In reply to Joe Villason, Nov 18, 2012

Joe Villason wrote:

I searched the web but I did not find anything conclusive.

That's because there ​is ​no conclusive answer.

If I take a photo of a Ferrari, can I sell the picture without getting a permit from Ferrari?

First off, there is no single answer that will apply everywhere. Different countries have different laws. In France, for example, Droit à l'image laws are relatively restrictive.

In the US, the answer is "unknown." In taking a photograph of someone else's creation or design, you are (possibly) making what's called a "derivative work." The US courts have never definitively decided on whether it is or isn't a derivative work.

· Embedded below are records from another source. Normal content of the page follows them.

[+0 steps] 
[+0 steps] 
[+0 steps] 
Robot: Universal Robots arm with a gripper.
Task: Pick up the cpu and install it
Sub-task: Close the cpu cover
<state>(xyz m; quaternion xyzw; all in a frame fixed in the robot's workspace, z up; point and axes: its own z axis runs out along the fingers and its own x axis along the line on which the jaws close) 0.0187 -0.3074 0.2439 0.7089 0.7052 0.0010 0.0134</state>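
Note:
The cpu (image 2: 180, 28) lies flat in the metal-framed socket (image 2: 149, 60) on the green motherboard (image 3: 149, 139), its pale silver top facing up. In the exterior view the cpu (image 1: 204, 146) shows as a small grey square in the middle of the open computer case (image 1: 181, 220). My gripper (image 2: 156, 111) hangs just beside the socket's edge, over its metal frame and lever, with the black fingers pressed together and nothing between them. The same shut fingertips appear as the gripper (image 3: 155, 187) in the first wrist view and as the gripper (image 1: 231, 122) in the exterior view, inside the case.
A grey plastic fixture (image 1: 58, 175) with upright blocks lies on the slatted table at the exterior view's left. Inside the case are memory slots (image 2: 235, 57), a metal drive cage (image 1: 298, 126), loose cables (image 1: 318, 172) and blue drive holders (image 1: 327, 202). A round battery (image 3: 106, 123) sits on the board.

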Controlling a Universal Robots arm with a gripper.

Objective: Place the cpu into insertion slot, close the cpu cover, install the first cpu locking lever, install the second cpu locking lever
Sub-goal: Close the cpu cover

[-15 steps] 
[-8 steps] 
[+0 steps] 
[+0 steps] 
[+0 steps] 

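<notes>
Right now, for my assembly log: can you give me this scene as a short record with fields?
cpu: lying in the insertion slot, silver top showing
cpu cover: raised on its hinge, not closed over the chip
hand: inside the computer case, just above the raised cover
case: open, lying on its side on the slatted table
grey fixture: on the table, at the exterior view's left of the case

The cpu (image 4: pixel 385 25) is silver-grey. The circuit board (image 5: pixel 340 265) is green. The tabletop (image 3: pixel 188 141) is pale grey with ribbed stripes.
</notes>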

If it's not, you're fine. Most photos that incidentally include a creative work probably fall into the "not derivative" category. Still, in the US, anyone can sue anybody (except the government) for anything, and copyright infringement is ultimately decided by Federal Courts, not by forum postings.

If your photo​is ​a derivative work, there's still no answer. Probably the most on-point case is Schrock v. Learning Curve. Learning Curve commissioned photographer Daniel Schrock to make photos of some of their toys for use in advertising for two years. Learning Curve continued to use those photos after the two years. Schrock sued for copyright infringement, and Learning Curve retorted that Schrock had no copyright in the photos because they were of LC's toys.

The Federal District Court (Northern Illinois) held that the photos were derivative works and that Schrock had no copyright in them. The 7th Circuit Court of Appeals reversed that decision, holding that "Schrock's artistic and technical choices combine to create a two-dimensional image that is subtly but nonetheless sufficiently his own."

The 7th Circuit didn't, however, rule on whether or not photos were derivative works in the first place. About the closest they came was to note, "Federal courts have historically applied a generous standard of originality in evaluating photographic works for copyright protection."

I would add that just because you have copyright in a photo doesn't mean that you have the right to use that photo however you see fit. Model releases and property releases still apply for commercial usage, at least. Copyright just means you can keep someone ​else ​from using it.

If you're selling your photos, I strongly recommend that you pay a few dollars to get competent legal advice. The blatherings of random Internet denizens like me are totally useless in court.